CNP fraud is one of the major challenges facing the ecommerce market and one that is set to affect millions of people every year. Indeed, many consumers are already pessimistic about their chances of avoiding fraud as online payments become more common.

In the US, for instance, recent research by Symantec reveals almost half of consumers (47 per cent) report being affected by cyber crime, while 80 per cent are concerned they will fall victim to such problems.

CNP fraud has soared in many developed countries where EMV has become standard, as fraudsters have shifted their focus online. The rollout of chip cards in the US, which is already a huge market for fraudsters, could drive yet further growth in CNP crimes.

Therefore, anything that banks can do to reduce this risk will be hugely important in rebuilding customer trust and giving individuals the confidence to make online payments.

CVVs are already widely used as a security check during online payments, as the data is difficult to obtain without a fraudster having the card in front of them. However, it is not infallible, and if a criminal is able to access this information, for example as a result of a data breach, there is little that can be done to prevent it.

The rise of dynamic CVVs

Dynamic CVVs could have a key role to play in combating this problem, and banks around the world are showing a growing interest in the technology. One of the first to undergo a commercial rollout of this will be Mexican bank BBVA Bancomer, which is implementing a dynamic solution in its mobile wallet application.

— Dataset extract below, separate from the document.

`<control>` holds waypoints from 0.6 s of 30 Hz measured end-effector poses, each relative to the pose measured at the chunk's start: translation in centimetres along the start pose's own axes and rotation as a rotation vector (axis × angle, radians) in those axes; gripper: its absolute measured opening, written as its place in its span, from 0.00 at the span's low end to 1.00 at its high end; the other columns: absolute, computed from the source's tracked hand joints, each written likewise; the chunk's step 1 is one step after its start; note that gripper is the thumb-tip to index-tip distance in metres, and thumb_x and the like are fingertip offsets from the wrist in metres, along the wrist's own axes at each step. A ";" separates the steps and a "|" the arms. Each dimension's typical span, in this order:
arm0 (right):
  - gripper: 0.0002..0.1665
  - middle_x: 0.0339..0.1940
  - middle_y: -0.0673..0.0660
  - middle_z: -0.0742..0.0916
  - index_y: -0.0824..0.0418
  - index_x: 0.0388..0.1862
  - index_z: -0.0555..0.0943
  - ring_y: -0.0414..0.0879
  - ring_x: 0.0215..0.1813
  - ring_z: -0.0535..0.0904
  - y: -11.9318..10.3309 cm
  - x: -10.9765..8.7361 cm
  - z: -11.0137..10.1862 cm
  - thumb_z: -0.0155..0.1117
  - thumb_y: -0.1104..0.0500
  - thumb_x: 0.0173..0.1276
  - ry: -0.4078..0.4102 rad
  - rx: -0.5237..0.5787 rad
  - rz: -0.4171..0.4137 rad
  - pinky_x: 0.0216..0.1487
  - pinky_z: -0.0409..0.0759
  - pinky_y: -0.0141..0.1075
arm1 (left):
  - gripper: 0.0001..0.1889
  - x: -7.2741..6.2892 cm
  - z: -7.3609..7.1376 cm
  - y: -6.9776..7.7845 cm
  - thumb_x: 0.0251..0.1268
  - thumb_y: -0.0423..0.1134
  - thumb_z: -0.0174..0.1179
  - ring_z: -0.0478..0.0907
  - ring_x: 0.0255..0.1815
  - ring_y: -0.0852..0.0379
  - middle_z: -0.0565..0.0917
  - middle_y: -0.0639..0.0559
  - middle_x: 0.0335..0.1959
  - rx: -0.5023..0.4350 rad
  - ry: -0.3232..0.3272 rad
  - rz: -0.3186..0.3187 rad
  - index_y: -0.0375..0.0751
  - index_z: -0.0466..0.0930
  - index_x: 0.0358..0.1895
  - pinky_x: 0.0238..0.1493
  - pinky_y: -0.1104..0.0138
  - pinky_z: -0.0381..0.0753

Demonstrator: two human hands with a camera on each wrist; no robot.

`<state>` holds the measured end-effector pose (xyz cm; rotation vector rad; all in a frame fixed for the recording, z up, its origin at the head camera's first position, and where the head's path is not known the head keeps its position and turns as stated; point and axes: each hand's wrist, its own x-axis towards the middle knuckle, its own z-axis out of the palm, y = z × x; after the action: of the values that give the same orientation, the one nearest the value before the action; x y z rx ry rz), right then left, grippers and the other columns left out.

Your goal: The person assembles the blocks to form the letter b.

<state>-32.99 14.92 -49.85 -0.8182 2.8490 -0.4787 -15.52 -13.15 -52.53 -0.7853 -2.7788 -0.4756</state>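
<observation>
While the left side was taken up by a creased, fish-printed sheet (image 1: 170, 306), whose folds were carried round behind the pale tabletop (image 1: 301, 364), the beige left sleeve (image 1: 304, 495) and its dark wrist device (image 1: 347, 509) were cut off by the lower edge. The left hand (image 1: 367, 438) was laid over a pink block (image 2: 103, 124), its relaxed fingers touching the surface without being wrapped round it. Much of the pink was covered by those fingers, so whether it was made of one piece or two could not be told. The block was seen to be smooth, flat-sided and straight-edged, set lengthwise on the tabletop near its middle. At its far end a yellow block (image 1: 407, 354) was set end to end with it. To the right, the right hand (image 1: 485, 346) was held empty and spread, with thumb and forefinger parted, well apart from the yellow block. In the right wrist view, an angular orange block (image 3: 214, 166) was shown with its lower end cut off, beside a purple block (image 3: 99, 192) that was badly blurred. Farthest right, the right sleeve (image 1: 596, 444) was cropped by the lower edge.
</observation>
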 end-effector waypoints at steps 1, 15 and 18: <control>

The innovation will see the static three-digit CVV code replaced with a time-based dynamic CVV/CVC that is unique to each transaction. This should therefore ensure that the user experience when making online payments is not affected, but reduces the risk of stolen credit and debit card numbers being used in fraud.

Hugo Najera Alva, general director of digital banking at BBVA Bancomer, noted that although ecommerce is growing rapidly, some customers are deterred from using the offerings due to a lack of trust. He added that the response to the dynamic CVV solution has so far been “outstanding”, with more than 100,000 active users signed up in the first weeks of the project.

BBVA Bancomer is not the only financial institution looking to implement dynamic CVV technology. In France, BNP Paribas has also announced a pilot scheme that will see the static three-digit code on the back of a payment card replaced with a screen, which will display a security code that is regularly refreshed.

Marc Espagnon, head of payment and cash management at the bank, explained: “The trial is fully in line with BNP Paribas’ desire to constantly improve our customer experience. By testing this solution with our customers in France, we believe that we will increase their confidence in online payments through increased security.”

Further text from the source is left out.